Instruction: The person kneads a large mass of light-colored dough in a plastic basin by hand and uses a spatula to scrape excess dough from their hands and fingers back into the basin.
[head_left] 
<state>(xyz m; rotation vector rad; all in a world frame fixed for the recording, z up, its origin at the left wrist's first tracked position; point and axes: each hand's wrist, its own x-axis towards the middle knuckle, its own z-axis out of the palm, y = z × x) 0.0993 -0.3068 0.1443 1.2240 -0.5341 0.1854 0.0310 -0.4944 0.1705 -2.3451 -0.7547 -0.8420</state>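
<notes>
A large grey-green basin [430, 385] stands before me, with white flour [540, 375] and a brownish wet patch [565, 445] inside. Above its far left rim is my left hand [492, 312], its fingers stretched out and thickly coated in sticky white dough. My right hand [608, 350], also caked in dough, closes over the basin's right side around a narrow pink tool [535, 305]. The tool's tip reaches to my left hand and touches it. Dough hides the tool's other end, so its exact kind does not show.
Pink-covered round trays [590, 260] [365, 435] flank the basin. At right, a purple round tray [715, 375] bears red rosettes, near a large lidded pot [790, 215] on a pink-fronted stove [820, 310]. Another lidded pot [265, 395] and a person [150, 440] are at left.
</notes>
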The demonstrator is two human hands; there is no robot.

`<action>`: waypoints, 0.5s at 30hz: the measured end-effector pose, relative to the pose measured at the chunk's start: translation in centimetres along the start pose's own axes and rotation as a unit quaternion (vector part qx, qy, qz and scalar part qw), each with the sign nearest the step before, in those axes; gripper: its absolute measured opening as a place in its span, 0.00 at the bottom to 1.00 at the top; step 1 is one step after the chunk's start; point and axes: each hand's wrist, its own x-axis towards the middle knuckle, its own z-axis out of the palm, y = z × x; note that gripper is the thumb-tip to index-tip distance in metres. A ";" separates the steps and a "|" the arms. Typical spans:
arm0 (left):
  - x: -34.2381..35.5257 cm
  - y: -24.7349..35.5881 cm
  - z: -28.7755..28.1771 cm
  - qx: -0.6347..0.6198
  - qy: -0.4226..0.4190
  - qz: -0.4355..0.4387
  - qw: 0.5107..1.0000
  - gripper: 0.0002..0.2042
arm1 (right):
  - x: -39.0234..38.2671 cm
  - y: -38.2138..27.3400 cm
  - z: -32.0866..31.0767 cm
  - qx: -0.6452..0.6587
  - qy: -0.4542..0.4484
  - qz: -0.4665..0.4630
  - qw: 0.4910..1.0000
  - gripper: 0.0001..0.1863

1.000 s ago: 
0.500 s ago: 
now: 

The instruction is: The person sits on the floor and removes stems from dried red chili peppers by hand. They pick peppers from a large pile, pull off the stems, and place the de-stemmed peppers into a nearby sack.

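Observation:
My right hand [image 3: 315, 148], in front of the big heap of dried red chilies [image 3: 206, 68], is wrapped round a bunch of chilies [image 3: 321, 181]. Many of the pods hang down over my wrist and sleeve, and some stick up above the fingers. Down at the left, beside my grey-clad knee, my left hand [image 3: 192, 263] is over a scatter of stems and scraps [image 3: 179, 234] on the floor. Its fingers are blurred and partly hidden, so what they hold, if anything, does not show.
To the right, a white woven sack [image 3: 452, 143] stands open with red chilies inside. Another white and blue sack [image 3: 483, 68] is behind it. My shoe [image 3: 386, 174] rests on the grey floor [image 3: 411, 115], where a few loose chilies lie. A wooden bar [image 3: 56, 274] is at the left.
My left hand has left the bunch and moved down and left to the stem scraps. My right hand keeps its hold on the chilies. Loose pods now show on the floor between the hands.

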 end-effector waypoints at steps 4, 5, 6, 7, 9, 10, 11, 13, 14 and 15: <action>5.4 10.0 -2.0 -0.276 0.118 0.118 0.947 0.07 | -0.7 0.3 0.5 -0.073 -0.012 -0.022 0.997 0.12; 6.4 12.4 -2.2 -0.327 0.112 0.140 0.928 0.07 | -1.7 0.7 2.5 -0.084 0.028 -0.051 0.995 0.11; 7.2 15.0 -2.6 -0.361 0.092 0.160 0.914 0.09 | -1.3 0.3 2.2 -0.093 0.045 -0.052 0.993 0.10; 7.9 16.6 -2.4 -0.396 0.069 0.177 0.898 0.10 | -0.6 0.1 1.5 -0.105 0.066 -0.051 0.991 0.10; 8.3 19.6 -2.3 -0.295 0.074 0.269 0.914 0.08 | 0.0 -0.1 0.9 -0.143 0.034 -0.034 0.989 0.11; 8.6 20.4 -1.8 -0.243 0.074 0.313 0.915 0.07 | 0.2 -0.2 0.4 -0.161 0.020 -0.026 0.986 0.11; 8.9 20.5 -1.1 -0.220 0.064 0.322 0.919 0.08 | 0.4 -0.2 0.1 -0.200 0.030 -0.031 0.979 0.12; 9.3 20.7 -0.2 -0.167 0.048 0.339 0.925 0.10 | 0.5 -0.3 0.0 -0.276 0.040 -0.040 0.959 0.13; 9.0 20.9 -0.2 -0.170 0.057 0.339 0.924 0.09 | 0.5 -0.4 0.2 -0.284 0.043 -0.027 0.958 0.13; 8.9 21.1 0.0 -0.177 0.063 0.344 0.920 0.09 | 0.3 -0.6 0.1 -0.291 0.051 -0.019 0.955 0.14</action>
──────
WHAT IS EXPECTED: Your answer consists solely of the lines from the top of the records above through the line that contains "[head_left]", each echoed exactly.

SOLUTION FOR THIS TASK:
Instruction: The person kneads a large mass of light-colored dough in a plastic basin by hand and uses a spatula to scrape excess dough from their hands and fingers back into the basin.
[head_left] 

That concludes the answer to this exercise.